Soldiers and vehicles from the 507th began what would become a 42-hour push toward Nasiriya on March 20 from their camp just inside Kuwait.

They were under the leadership of Capt. Troy King, who misunderstood his orders, the report determines. King thought he was to follow "Route Blue" to a region south of Najaf, Iraq, about 100 miles south of Baghdad and northwest of Nasiriya. Instead, he was supposed to follow "Route Blue" only to a certain point and then turn west to avoid the city rather than going through it. (Interactive: The 507th's wrong turn)

Sloan said Army officials informed him and his family about details of the ambush Monday.

"It seems to us that these events were brought about by unpreparedness of our military in this conflict," he said.

"In their view, [they] could not afford time to cover their ranks as they went, or even to slow down for unforeseen complication, such as heavy trucks stalling or becoming bogged down in the sands of the desert they knew they had to cross," Sloan added.

He called the events "a tragedy which is preposterous in nature, and unheard of in proportion."

Despite the consequences, he said, the family is proud of the bravery of the unit.

The Army's report concludes that the soldiers "fought the best they could until there was no longer a means to resist.

"Every soldier performed honorably and each did his or her duty."

In the dark early morning hours of March 23, elements of the convoy, which had gotten separated from vehicles and troops ahead of it, crossed through the center of Nasiriya -- experiencing small arms fire as they went. The group emerged north of the city before realizing a mistake had been made, the draft report says.

A decision was made to go back through the city to find the correct route.

The convoy was already plagued by vehicles running out of gas or getting stuck in the sand, and the distances between vehicles increased with each new problem.

And Iraqis had placed debris and disabled vehicles in the roadway to block U.S. troops.

As some elements of the convoy searched for a turn they had missed earlier, they came under a "torrent" of fire from Iraqis for as long as 90 minutes, the draft said.

During the firefight, some soldiers tried to fight back but were hampered by malfunctioning weapons and debris in the road.

The draft says Sgt. James Riley made a lifesaving decision when he surrendered himself, Spc. Edgar Hernandez and Spc. Shoshana Johnson after their M-16 rifles jammed.

The report also says Pfc. Patrick Miller was surrounded by enemy fire and may have killed as many as nine Iraqis before he was captured.

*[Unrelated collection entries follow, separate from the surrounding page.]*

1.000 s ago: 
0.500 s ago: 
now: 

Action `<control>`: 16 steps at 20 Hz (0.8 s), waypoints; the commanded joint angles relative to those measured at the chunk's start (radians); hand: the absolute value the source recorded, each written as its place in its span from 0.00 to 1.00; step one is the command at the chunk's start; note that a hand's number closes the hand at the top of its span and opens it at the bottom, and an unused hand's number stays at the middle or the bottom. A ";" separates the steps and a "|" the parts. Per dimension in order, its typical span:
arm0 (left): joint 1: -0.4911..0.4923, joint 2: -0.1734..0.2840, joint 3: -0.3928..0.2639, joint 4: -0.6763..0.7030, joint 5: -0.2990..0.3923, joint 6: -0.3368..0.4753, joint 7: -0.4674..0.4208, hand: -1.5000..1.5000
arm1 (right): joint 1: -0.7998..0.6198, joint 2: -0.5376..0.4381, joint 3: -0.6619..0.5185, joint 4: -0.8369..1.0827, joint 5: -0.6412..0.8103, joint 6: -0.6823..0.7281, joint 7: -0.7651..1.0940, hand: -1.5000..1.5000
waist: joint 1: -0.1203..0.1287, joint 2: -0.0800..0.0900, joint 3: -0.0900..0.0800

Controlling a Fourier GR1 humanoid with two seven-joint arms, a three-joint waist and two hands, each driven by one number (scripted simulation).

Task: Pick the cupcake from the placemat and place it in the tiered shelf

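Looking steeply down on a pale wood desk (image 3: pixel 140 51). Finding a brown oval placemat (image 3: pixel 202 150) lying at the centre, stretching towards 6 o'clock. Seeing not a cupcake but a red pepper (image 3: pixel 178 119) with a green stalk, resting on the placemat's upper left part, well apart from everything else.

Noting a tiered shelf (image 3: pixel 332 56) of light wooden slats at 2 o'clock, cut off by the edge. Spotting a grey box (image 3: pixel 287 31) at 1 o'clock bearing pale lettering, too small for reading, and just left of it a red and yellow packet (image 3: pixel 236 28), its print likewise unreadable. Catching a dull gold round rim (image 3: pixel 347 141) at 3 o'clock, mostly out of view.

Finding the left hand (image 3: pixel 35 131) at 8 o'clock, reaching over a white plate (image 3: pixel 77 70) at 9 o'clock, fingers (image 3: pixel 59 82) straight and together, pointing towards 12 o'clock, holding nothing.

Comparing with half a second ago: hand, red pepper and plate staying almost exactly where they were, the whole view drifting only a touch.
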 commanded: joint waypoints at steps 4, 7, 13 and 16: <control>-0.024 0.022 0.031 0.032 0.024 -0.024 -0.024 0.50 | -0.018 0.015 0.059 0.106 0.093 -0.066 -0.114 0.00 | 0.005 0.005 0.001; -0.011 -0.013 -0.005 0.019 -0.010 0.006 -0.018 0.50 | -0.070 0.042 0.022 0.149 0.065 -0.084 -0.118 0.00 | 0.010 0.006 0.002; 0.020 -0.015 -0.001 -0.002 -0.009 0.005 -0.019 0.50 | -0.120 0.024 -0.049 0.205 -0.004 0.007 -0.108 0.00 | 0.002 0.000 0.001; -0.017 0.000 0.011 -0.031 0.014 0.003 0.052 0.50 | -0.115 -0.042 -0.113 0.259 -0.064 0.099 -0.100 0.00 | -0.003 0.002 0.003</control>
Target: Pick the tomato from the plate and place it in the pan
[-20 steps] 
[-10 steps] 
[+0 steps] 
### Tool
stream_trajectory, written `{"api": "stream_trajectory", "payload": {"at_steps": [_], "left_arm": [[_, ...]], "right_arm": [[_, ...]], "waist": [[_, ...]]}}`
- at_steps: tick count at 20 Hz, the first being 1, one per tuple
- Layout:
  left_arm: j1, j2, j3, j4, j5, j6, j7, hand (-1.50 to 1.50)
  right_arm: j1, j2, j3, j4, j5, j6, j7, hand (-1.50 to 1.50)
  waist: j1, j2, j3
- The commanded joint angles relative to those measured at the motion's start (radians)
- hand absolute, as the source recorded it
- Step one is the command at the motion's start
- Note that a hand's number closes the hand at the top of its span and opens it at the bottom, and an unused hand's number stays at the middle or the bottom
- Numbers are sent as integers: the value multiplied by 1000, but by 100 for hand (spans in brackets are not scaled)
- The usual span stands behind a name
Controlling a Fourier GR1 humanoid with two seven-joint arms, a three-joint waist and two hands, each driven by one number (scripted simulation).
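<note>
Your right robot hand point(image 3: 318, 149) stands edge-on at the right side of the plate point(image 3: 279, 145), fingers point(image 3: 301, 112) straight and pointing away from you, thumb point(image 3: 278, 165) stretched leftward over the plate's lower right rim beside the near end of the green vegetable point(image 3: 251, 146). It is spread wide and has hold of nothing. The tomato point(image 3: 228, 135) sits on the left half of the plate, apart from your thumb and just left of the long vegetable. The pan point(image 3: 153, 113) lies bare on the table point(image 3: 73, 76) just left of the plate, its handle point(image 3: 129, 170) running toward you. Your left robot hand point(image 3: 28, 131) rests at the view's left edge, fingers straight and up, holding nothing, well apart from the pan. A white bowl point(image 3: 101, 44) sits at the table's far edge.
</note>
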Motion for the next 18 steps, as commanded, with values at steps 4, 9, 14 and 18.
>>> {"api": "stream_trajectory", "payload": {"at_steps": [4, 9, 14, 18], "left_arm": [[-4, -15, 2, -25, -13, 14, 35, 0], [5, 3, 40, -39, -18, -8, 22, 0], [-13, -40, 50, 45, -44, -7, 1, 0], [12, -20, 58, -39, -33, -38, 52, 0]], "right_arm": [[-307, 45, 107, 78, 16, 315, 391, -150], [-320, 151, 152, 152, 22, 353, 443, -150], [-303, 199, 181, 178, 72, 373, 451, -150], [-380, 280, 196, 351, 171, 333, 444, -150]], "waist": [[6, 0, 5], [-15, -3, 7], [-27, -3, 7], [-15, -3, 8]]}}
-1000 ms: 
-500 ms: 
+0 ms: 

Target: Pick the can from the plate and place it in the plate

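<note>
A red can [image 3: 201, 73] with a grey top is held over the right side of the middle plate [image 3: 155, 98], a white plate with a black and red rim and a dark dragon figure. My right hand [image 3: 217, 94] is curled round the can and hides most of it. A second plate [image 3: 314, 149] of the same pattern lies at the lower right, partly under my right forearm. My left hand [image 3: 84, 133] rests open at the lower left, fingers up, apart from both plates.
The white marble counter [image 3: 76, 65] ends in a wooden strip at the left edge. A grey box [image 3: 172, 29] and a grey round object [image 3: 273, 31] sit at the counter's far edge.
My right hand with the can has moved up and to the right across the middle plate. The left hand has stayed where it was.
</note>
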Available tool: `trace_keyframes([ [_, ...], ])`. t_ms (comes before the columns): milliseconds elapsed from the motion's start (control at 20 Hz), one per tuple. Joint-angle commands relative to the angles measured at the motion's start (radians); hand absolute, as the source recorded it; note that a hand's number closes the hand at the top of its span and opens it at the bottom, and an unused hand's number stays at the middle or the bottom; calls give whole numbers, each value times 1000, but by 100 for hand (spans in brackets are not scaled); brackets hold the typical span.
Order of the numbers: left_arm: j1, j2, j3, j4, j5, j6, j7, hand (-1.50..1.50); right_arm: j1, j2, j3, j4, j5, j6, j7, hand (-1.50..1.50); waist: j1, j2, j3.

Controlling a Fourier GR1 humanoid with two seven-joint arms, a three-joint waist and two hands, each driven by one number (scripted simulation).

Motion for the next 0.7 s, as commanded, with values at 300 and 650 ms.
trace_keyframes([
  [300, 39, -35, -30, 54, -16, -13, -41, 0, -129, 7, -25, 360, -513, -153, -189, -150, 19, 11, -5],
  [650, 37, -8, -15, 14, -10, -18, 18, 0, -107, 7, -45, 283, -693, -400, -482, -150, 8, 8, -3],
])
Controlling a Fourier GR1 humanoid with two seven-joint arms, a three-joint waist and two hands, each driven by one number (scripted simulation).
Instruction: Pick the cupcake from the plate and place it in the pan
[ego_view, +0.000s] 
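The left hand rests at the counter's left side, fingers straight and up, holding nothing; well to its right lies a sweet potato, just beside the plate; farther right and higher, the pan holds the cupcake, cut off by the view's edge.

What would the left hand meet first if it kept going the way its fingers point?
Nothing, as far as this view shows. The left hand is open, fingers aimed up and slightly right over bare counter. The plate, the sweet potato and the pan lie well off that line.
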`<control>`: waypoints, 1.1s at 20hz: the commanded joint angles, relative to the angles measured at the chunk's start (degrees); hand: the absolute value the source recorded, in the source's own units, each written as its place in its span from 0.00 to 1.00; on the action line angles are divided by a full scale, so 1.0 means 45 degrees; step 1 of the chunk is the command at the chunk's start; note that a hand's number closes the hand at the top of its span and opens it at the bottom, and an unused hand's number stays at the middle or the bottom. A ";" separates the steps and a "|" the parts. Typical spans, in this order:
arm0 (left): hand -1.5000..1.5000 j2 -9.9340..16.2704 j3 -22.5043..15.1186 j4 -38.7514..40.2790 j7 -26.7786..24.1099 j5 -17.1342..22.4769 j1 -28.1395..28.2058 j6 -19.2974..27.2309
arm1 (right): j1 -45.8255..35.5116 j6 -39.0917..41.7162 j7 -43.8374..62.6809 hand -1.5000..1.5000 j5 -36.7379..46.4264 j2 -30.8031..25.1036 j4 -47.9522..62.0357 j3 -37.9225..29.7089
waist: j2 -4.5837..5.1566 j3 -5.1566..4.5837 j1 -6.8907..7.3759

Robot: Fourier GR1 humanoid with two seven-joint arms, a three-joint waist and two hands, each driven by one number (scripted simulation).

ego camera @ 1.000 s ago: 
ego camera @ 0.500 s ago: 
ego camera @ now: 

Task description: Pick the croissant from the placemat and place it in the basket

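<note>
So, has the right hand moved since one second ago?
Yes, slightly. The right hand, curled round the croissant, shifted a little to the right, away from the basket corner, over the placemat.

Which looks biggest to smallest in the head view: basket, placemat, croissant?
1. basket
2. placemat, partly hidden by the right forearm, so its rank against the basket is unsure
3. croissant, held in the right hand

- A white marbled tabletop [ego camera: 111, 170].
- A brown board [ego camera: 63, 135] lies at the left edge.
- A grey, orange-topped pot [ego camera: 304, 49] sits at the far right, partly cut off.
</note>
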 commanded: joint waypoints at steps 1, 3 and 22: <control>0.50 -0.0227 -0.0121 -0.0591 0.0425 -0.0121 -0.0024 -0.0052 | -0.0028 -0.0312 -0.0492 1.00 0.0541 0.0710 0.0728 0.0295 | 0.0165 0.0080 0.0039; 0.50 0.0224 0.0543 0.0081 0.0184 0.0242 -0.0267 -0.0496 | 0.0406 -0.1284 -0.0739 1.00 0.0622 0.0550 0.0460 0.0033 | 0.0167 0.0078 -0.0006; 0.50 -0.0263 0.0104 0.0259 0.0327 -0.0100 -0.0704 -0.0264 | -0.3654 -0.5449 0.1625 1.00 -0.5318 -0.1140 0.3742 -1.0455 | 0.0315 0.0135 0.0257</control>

Miller later apparently told his Iraqi interrogators the pieces of paper inside his helmet were prices for water pumps when they were actually radio frequency codes. Miller has received a Silver Star and a Purple Heart for his actions.

Lynch was captured and then treated at the same hospital where U.S. forces eventually rescued her April 2. Pentagon sources who announced the rescue said Lynch suffered multiple serious gunshot wounds. It was later determined that Lynch had not been shot.

POWs Edgar Hernandez, Shoshana Johnson, James Riley, Ronald Young, David Williams, Joseph Hudson, Patrick Miller were rescued about two weeks later.

CNN Pentagon Correspondent Barbara Starr contributed to this report.